Mahasiswa dan Gejolak Kepentingan dalam Pemerintahan Mahasiswa

Muhammad Iqbal Kholidin Kamis, 14-7-2022 | - Dilihat: 116

banner

Oleh: Muhammad Iqbal Kholidin

Romantisnya sejarah panjang perjuangan mahasiswa memang tidak pernah habis dalam pembahasan tongkrongan. Terhitung dalam beberapa dekade ke belakang, mahasiswa memang acapkali menjadi patron dalam perubahan kondisi sosial dan politik di negara Indonesia. Namun, yang selalu menjadi pertanyaan adalah, masihkah mahasiswa mau untuk melanjutkan jalan panjang perjuangan?

Mahasiswa memang selalu identik dengan peran mereka yang sarat kebaikan. Sebut saja peran agent of change, agent of social control, dan beberapa peran baik lainnya yang intinya adalah kebaikan untuk masyarakat secara umum.

Dapat dipahami bahwa sebuah konsekuensi logis ketika mahasiswa dituntut untuk mengambil peran kebaikan dalam masyarakat adalah dampak dari pembelajaran porsi tertinggi di hierarki pendidikan yang disiplin ilmunya bersentuhan langsung dengan masyarakat umum.

Oleh karenanya, mahasiswa membutuhkan kelembagaan yang terstruktur dalam menunjang tercapainya harapan dan kepentingan riil mahasiswa di kampus.

Sayangnya, kepentingan riil mahasiswa dalam lembaga mahasiswa yang dijalankan makin hari semakin jauh dari tujuan utamanya untuk menjalankan peran mahasiswa dalam masyarakat.
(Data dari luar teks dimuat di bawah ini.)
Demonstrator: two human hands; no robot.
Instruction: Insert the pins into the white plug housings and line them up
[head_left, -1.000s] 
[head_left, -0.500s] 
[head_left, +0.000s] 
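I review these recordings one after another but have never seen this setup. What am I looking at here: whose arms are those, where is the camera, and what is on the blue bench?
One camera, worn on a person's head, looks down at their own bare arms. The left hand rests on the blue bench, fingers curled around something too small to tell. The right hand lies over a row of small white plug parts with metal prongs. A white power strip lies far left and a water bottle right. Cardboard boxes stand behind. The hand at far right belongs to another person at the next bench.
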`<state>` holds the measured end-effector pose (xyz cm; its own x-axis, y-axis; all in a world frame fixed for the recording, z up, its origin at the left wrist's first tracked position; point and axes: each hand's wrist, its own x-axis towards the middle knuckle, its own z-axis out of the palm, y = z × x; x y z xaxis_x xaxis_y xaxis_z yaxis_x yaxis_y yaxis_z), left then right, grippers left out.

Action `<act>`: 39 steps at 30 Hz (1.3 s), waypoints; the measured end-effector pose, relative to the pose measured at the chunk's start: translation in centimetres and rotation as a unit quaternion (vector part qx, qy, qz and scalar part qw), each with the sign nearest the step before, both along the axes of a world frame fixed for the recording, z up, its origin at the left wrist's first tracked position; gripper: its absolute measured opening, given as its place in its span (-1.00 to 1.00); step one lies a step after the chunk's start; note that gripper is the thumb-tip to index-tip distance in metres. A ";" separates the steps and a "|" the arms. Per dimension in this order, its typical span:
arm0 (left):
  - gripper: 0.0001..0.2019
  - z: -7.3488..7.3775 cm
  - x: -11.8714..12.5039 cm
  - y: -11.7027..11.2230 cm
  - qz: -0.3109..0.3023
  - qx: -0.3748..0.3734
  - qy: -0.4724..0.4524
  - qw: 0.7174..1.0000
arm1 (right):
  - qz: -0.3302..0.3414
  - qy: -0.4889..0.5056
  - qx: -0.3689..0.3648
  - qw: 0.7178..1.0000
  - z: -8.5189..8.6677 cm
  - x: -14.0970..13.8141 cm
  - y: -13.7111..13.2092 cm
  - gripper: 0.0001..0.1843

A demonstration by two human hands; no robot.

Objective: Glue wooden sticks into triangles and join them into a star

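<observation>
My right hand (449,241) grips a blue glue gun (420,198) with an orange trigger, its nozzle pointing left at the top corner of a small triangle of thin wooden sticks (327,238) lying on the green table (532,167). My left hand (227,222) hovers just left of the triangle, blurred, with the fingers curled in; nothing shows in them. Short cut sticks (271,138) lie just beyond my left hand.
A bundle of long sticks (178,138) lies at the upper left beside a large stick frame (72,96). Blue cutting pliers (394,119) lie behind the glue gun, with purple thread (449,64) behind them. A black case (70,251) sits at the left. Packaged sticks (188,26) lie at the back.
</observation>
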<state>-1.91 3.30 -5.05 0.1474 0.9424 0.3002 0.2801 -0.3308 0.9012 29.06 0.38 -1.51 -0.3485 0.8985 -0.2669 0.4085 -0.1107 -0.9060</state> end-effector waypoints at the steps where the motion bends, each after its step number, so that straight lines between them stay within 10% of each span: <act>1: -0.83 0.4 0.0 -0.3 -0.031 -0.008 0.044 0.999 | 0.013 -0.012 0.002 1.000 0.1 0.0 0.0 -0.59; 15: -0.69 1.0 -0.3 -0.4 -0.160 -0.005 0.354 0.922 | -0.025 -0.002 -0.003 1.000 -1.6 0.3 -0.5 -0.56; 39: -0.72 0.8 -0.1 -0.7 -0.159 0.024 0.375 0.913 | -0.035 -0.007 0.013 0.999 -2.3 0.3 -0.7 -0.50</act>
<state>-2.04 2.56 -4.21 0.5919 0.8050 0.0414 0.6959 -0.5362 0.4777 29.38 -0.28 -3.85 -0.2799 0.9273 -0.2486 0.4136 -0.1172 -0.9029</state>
Beberapa kali pemberitaan yang terjadi melukiskan bahwa mahasiswa dalam dinamika kelembagaan mahasiswa justru sibuk dengan dunianya sendiri, menciptakan konflik horizontal antar sesamanya.

Konflik yang terus terjadi menyebabkan adanya degradasi gerakan mahasiswa, yang pada akhirnya masyarakat seolah kehilangan sosok yang mampu membantu mereka dalam mencapai kebaikan bersama.

Mengenal Pemerintahan Mahasiswa

Pembahasan terkait pemerintahan mahasiswa merupakan sebuah wacana yang selalu diciptakan masa ke masa dengan tujuan membentuk pemerintahan mahasiswa “ideal” yang mampu menunjang tercapainya kepentingan bersama bagi mahasiswa di kampus-kampus.

Namun sayangnya lama diobrolkan namun hingga hari ini konsep “ideal” pemerintahan mahasiswa justru dianggap belum menemukan formulasi terbaiknya dan malah beberapa mahasiswa hari ini menanyakan apakah masih dibutuhkannya konsep pemerintahan mahasiswa di era sekarang?

Namun jauh sebelum itu, perlu untuk dipahami dulu, apakah pemerintahan mahasiswa itu? Pemerintahan mahasiswa atau student government adalah konsep lembaga mahasiswa yang menaungi proses pelaksanaan oleh, dari dan untuk mahasiswa di kampus (Pradani, 2014).

Dalam hal ini, student government memiliki tiga fungsi pokok yaitu sebagai wadah advokasi (advocasy) , representasi (representation) dan juga wadah bersuara (voice). Mudahnya, melalui student government bertujuan untuk melakukan peran advokasi bagi kepentingan mahasiswa secara khusus dan masyarakat secara umum, menciptakan formulasi bagi kemanfaatan dan menjadi manifestasi bagi kepentingan umum mahasiswa (Nadler, 2006).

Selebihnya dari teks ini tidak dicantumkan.